In Allegheny County, the Pennsylvania area that houses Pittsburgh and its surrounding suburbs, the police training program takes an unorthodox angle with its trainees. In most areas, applicants will go through training at the academy and then be employed by a police department. In Allegheny County, though, trainees have no guarantee of employment and aren't even technically applying for jobs. Since a job application is not part of the training process, the Police Academy is not allowed to use the same background check standards as most other similar training programs would.
The limited scope of the background checks at the Allegheny County Police Academy has created problems for local police over the years. Issues with the background check oversights date back more than a decade, to when an academy graduate went to apply for a job outside of the police force and had his criminal record discovered. That incident didn't force a change in how the academy screens its trainees though, and it remains to be see whether or not a more recent situation will lead to some policy changes.
Currently, the big story of the Allegheny County Police Academy surrounds a local 21-year-old male who was accepted into the training program after passing a criminal background check. His record looked clean until he went to apply for a firearm license, at which point a second background check uncovered a juvenile criminal record in Williams' past: possession of a firearm by a minor.
Stipulations on his record directly prohibited him from carrying a gun. Had the Police Academy known about Williams' criminal past, there is no chance that they would have ever accepted him into the program. Police officers and trainees, of course, have to be allowed to carry a gun.
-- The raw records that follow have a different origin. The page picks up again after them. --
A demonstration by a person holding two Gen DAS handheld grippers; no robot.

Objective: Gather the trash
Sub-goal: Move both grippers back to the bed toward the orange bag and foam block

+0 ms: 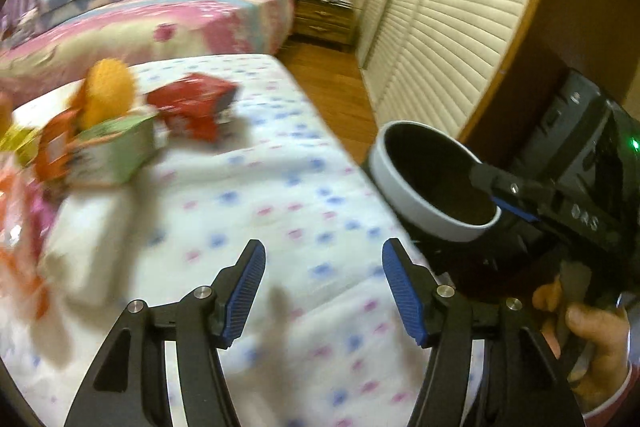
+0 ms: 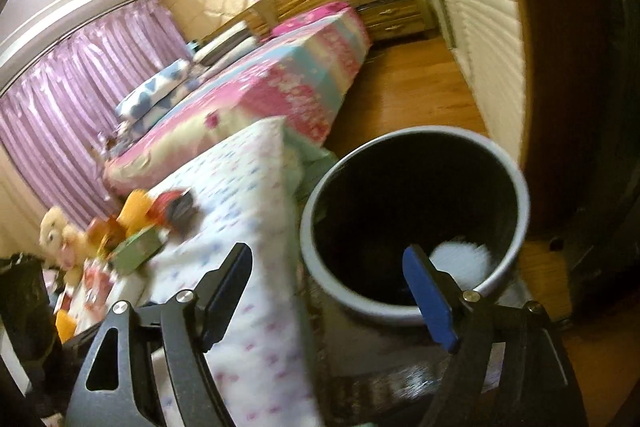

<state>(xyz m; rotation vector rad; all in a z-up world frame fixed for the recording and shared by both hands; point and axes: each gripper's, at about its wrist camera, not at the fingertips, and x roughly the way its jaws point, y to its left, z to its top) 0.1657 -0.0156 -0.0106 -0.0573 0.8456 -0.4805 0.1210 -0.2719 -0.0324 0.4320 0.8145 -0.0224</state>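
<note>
**A:** So where've you got your hands right now?

**B:** Your left gripper (image 1: 324, 287) is angled down over the spotted mattress (image 1: 260, 195), near its right edge. Jaws are apart, nothing between the blue pads (image 1: 250, 291), just bedsheet under them.

**A:** And the other one?

**B:** Your right gripper (image 2: 328, 291) is tilted down too, jaws spread wide and empty. Its right finger hangs over the mouth of the bin (image 2: 416, 223), the left one sits over the mattress (image 2: 256, 227) edge. In the left wrist view you can see your right hand (image 1: 592, 331) wrapped round the black handle at the right side, with one finger tip poking over the bin (image 1: 404, 183) rim.

**A:** Where's the bin, then?

**B:** On the floor, right up against the right edge of the mattress. Grey rim, dark inside, and there's something white (image 2: 460, 259) lying down in it at the near side. Too blurry to say what.

**A:** The rest of the trash?

**B:** Piled near the mattress's far left corner: a red wrapper (image 1: 192, 103), a green box (image 1: 116, 151) just beside it, an orange-yellow thing (image 1: 106, 95) on top of the box, more orange packaging by the left edge. All smeared, so don't ask me for labels. A plush bear (image 2: 56, 231) sits past that pile.
</note>
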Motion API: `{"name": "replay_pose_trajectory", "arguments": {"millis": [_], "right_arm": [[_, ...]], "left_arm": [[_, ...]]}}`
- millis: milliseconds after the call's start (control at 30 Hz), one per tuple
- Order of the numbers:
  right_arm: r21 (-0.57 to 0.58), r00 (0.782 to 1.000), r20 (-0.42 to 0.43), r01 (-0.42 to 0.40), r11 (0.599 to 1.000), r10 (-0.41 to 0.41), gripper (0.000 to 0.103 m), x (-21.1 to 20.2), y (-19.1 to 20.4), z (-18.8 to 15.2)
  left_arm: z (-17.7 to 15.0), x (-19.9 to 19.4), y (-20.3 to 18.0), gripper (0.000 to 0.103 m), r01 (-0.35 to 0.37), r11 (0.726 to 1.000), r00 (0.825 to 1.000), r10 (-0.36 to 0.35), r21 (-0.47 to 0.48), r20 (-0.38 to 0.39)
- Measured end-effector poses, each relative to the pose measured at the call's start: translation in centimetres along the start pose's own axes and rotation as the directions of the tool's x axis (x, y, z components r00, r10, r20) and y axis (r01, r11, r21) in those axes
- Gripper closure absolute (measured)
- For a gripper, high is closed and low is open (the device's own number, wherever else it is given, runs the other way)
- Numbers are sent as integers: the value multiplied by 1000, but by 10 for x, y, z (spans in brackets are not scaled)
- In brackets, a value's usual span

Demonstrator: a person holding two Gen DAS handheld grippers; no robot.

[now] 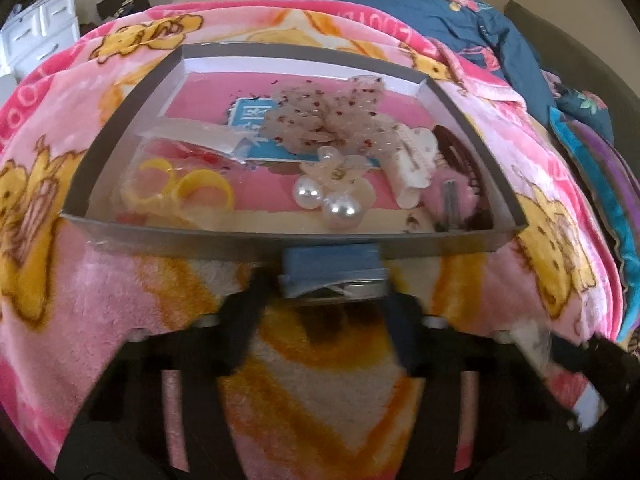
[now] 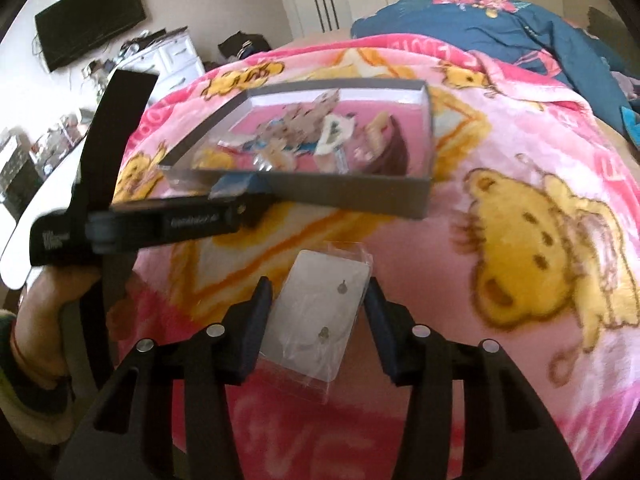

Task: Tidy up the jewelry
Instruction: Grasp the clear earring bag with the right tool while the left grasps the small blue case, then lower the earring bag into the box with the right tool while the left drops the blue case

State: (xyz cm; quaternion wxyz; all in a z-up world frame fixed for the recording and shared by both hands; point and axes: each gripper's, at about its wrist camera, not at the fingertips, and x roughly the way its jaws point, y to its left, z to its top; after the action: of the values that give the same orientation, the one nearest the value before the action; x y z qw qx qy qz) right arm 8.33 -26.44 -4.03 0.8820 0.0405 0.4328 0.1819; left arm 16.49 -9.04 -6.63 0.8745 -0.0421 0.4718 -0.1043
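Observation:
A shallow grey box (image 1: pixel 104 152) (image 2: pixel 360 196) lies on the pink cartoon blanket (image 2: pixel 500 128). It holds a lace bow (image 1: pixel 328 116), a pearl hair piece (image 1: pixel 340 196), yellow rings (image 1: pixel 200 188) in a clear bag, a white claw clip (image 1: pixel 412 168) and a brown comb (image 1: pixel 456 152). My left gripper (image 1: pixel 324 284) (image 2: pixel 240 196) is shut on a small blue-lidded tin (image 1: pixel 332 268) right at the box's near wall. My right gripper (image 2: pixel 318 292) is shut on a clear earring packet (image 2: pixel 320 312) that rests on the blanket, short of the box.
A crumpled blue floral quilt (image 1: pixel 440 12) lies beyond the box at the back right. A white dresser (image 1: pixel 36 28) and a wall television (image 2: pixel 88 20) are off to the left. A person's hand (image 2: pixel 52 308) holds the left gripper's handle.

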Motion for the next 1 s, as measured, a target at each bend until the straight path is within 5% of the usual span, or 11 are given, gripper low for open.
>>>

Part of the issue here is that he lied on his application to the Police Academy. One of the questions on the training academy application form specifically asks whether or not the prospective trainee has ever committed a crime that would prohibit them from using or carrying a gun. That question is one that could be classified as a make-or-break query, as a "yes" answer would automatically disqualify an applicant from training to become a police officer. However, since this subject answered "no," his application was approved.
A bigger problem, though, is that the background checks at the Allegheny County Police Academy are simply not up to snuff. An article from the Pittsburgh Post-Gazette quoted a state trooper who said that the checks used by the academy are "limited" and that most similar background checks would pull information from a wider array of databases in order to screen applicants. Precisely which databases the academy does pull information from, though, is unclear.
Now, though, Police Academy officials are considering a few alterations to background check policy just to formulate a more secure funnel for potential trainees. By not including a formal job application as part of its screening process, the academy is somewhat shackled as to what it can and cannot do for background checks. However, officials are looking into whether or not they could require all applicants to apply for a gun license, since such licenses require background checks of their own that are more thorough.
In order to use firearms during training, police cadets don't actually have to have gun licenses. This person applied for one on his own accord, which proved to be fortunate because the background check discovered his juvenile offense before the academy reached any gun training segments. However, in most cases, such applications are not submitted before the end of academy training.